AIM OF THE TASK:
Exactly as written, transcribe the data from its opening line through the line containing "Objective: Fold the". Leave every picture out.

━━ SUPPLIED INFORMATION

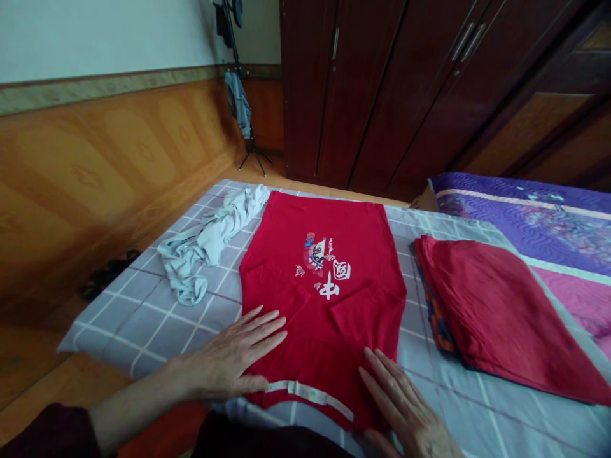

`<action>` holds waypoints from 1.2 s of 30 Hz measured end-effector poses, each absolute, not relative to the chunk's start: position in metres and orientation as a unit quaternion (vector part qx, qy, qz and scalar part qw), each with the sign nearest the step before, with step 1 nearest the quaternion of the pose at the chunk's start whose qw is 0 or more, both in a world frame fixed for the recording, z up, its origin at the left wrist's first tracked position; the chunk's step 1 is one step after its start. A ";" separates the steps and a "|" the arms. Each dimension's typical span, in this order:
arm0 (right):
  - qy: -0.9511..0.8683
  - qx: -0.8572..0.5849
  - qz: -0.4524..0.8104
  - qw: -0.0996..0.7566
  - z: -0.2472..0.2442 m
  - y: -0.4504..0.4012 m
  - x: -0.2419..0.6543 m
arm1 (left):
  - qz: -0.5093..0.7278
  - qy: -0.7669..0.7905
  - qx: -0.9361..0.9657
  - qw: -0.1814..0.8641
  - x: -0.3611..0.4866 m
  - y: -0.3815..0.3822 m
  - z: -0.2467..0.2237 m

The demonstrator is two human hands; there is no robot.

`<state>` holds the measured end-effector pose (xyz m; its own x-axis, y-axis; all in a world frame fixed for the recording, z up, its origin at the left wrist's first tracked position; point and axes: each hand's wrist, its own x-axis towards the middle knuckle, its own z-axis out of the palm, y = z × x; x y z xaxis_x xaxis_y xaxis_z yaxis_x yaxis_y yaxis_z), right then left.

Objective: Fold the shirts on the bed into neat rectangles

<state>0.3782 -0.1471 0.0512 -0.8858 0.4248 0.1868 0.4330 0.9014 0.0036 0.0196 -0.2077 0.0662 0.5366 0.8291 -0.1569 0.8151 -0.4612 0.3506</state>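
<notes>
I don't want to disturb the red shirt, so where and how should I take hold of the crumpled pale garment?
Probably by the thick, bunched middle of the pale garment, from above with the left hand. It lies in a long heap left of the red shirt; its far end is close to the shirt, the middle farther off.

On the front of the red shirt (286, 222), I could read the large white character 中 (329, 287). Just beside it was a framed white character (342, 270), which looked like 國. Small white letters (330, 244) ran sideways near them and seemed to say "CHINA". Inside the collar I saw a pale label (312, 394), but its print was too small for me to read.
</notes>
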 end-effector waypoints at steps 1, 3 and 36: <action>-0.970 -0.224 -0.024 0.091 0.054 -0.149 0.385 | 0.012 0.474 0.858 0.196 0.018 -0.216 0.071; -0.970 -0.221 -0.034 0.098 0.054 -0.149 0.397 | 0.005 0.471 0.864 0.178 0.016 -0.231 0.076; -0.693 -0.424 0.563 0.149 0.124 0.024 0.318 | 0.394 0.551 0.473 0.564 -0.028 -0.077 0.092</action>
<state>0.3184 0.0244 0.1235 -0.5962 0.7554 -0.2719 0.4206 0.0054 -0.9072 -0.0280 -0.0772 0.0924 0.0833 0.9652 -0.2480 0.0777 0.2418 0.9672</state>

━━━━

EXERCISE RESULT:
`<action>` holds waypoints from 1.2 s of 30 Hz measured end-effector poses, each absolute, not relative to the chunk's start: position in metres and orientation as a unit quaternion (vector part qx, qy, qz and scalar part qw), each with the sign nearest the step before, with step 1 nearest the quaternion of the pose at the chunk's start whose qw is 0 or more, both in a world frame fixed for the recording, z up, its origin at the left wrist's first tracked position; the chunk's step 1 is one step after its start. A ";" separates the steps and a "|" the arms. Each dimension's typical span, in this order:
arm0 (right):
  - qy: -0.9511..0.8683
  - qx: -0.8572..0.5849
  - qz: -0.4524..0.8104
  - qw: -0.0996..0.7566
  - z: -0.2472..0.2442 m
  - y: -0.4504..0.4012 m
  - x: -0.2419..0.6543 m
arm1 (left):
  - qz: -0.5093..0.7278
  - qy: -0.7669..0.7905
  - qx: -0.9361..0.9657
  - qw: -0.1814..0.8641
  - x: -0.3611..0.4866 m
  - y: -0.3815..0.3822 m
  - z: -0.2467..0.2237 m

The demonstrator is two human hands; there is no robot.

`<state>` holds the measured end-effector pose (xyz m; its own x-axis, y-axis; all in a world frame fixed for the recording, z up, its origin at the left wrist's first tracked position; point and axes: each hand's wrist, its own x-axis towards the middle knuckle, its own z-axis out of the palm, y = z × x; x y z xaxis_x xaxis_y xaxis_z yaxis_x yaxis_y yaxis_z), right then left.

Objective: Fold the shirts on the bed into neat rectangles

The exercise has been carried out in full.